In 2011, she was appointed by the American Academy of Pediatrics to the Project Advisory Committee for the Resilience Project.
From 2010 to 2012, Burke Harris co-founded the Adverse Childhood Experiences project in the Bayview Hunters Point neighborhood in San Francisco, with colleagues Daniel Lurie from Tipping Point Foundation, Kamala Harris, Victor G. Carrion, Lenore Anderson, Lisa Pritzker, and Katie Albright. From this effort, the Center for Youth Wellness was created in 2012 to create a clinical model that recognizes the impact of adverse experiences on health and effectively treats toxic stress in children. The multidisciplinary approach focuses on preventing and undoing the chemical, physiological and neurodevelopmental results of adverse childhood experiences (ACEs). The Center integrates primary health care, mental health and wellness, research, policy, education, and community and family support services to children and families.
In 2014, she spoke at a TED event titled TEDMED in San Francisco.[15] Her talk, "How Childhood Trauma Affects Health Across a Lifetime," had reached over 7.2 million viewers on TED.com as of June 2020.[16] In 2018, Burke Harris released her first book The Deepest Well: Healing the Long-Term Effects of Childhood Adversity, published by Houghton Mifflin Harcourt.
On January 21, 2019, California Governor Gavin Newsom appointed her as the state's first Surgeon General.[17] She was sworn in on February 11, 2019. On February 1, 2022, she announced she would resign to focus on her family, effective February 11, 2022.[18] [19]
Adverse Childhood Experiences (ACEs) are defined as preventable and traumatic early experiences; they can range from exposure to violence, poverty and neglect, to physical, emotional and sexual abuse.[20] As a result, it may increase the likelihood for "risky health behaviors, chronic health conditions, low life potential, and early death" in adulthood. Exposure to ACEs may lead to toxic stress, which varies from typical stress in that it is chronic and excessive, and results in antagonistic physiological responses that can lead to poor health outcomes in life.[21]

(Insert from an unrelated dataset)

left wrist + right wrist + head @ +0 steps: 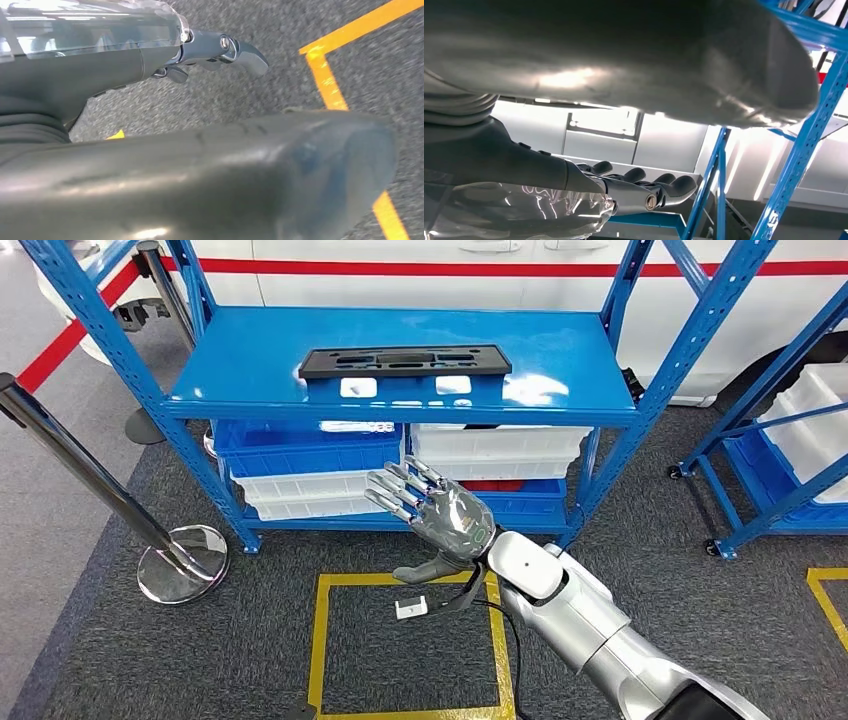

The Center for Youth Wellness (CYW) aims to improve child and adolescent health by targeting the effects of Adverse Childhood Experiences. A main goal of the CYW is that "every pediatrician in the United States will screen for Adverse Childhood Experiences by 2028."[22] More specifically, they target ACEs in San Francisco's Bayview/Hunter's Point neighborhood, a generally underserved area that had a poverty rate of 39% in 2010.[23] The CYW identified that exposure to ACEs, along with high violence, increases the likelihood for detrimental health outcomes in this neighborhood. They use a combination of ACEs risk screening (via questionnaire), care coordination, and multidisciplinary treatment (primary care, psychotherapy, psychiatry and biofeedback).
Burke Harris married Arno Lockheart Harris in 2011 at Dawn Ranch Lodge in Guerneville, California.[24] She is the mother of four boys. Her mother was hospitalized in the ICU, at Stanford University Medical Center, during the COVID-19 pandemic, with an illness other than COVID, and due to COVID restrictions she was unable to visit her.[25] She resigned from her position in February 2022 to care for herself and her family.